Ekskavasi di Mallawa, oleh Tim Balai Arkeologi Makassar |
Siapa leluhur
masyarakat Sulawesi. Jika kau bertanya seperti itu, maka beberapa orang akan
menepuk dada sambil mengatakan sebagai seorang berdarah murni lokal. Orang
Gowa. Orang Bugis. Orang Luwu. Atau orang Toraja. Intinya mereka pemilik darah
murni Negara Kesatuan Republik Indonesia (NKRI) ini. Benarkah demikian?
Mari membacanya
dengan hati-hati. Dengan kepala yang dingin. Ada kalimat tentang kearifan lokal
dan masyarakat adat, serta tradisi dan adat istiadat. Jadi saya ingin
mengenalkanmu seperti ini, jika kakek dan nenekmu lahir, lalu besar dan tua, kemudian
meninggal di satu tempat, dan dahulu kala telah menempati lahan dan mengolahnya
dengan sistem bergotong royong (komunal) maka disebutlah mereka penduduk asli.
Sesederhana itu.
Tapi itu
penjelasan yang rumit. Meski kemudian hari, kalimat ini menjadi sangat penting
dalam gerakan perlawanan untuk mendapatkan keadilan sosial di negara NKRI. Tapi
saya tak ingin mengenalkanmu kisah masa sekarang. Sebab saya tetap berpegang
teguh bahwa bumi, tanah dan sumber daya yang tergantung di dalamnya adalah
milik bersama. Milik segala umat manusia. Yang catatan pentingnya, adalah dikelola dengan sebaik-baiknya.
Lalu, siapa orang
Indonesia itu. Apakah kamu meyakini dirimu berdarah murni Indonesia? Coba
buatlah garis silsilahmu, tuliskan di kertas,
nama bapak dan mamakmu, kakek dan nenekmu, hingga buyutmu. Masih ingat?

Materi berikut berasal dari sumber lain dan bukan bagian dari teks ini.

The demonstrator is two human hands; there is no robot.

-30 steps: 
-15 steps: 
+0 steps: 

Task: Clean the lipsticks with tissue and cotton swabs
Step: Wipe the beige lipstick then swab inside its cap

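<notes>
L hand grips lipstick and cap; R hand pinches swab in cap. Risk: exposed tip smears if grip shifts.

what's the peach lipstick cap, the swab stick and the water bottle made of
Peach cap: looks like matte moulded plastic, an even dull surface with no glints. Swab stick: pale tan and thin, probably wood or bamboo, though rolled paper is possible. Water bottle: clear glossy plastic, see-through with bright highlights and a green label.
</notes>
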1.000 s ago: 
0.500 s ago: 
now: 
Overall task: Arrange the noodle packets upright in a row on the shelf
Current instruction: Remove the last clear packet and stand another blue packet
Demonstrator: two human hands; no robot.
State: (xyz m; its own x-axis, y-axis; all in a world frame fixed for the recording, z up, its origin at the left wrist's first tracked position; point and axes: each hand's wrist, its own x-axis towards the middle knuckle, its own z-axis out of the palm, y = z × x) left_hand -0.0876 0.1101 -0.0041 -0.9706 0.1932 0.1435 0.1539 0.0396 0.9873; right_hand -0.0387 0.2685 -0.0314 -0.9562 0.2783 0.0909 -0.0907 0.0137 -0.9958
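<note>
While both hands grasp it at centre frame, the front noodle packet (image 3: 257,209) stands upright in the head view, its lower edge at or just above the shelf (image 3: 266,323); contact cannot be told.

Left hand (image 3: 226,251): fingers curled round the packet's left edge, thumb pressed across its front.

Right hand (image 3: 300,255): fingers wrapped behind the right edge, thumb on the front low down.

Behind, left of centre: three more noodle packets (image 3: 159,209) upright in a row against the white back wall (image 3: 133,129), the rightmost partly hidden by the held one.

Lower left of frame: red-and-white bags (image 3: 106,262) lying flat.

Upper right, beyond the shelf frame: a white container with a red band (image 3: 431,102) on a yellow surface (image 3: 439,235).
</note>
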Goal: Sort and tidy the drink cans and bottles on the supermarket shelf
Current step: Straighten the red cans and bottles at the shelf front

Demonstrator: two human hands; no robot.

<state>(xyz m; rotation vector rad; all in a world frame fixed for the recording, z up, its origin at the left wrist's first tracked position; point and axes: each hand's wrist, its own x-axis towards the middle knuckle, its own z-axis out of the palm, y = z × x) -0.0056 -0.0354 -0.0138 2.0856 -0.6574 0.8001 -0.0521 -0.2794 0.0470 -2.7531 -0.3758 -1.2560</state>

Lalu tulis lagi siapa bapak dan mamak buyutmu, lalu kakek dan nenek buyutmu,
lalu buyutnya buyutmu. Mulai ribet bukan.
Oke, itu sebabnya
dari sini cerita bermula. Beruntung, leluhur kita pernah membuat benda dan
lukisan kebudayaan. Iya tertanam di bawah tanah dan di dinding-dinding gua. Hingga
ribuan tahun, pengetahuan itu berdiam diri, lalu beberapa orang menemukannya.
Ada sampah dapur
dari sisa kerang laut yang mengendap di dinding gua. Ada tanah bekas
pembakaran. Ada tulang hewan yang telah dibakar. Ada alat tulang. Ada batu
kecil yang dijadikan pisau dan penyerut. Ada gambar cap tangan di dinding dan
langit-langit gua. Mereka menggambar hewan. Mereka juga menggambar sosok
manusia. Jika kau melihatnya itu seperti hal yang tak masuk akal. Tapi itulah
petunjuknya.
Ya, mereka yang
dalam buku pelajaran sekolahmu dinamakan manusia purba. Manusia yang
kadang-kadang dikenalkan sebagai seorang yang tak beradab. Manusia yang
tingginya mencapai 2 meter lebih. Mereka seperti raksasa. Mereka juga memakan
daging hewan mentah. Tidak pake baju dan sangat primitif. Tidak berbudaya.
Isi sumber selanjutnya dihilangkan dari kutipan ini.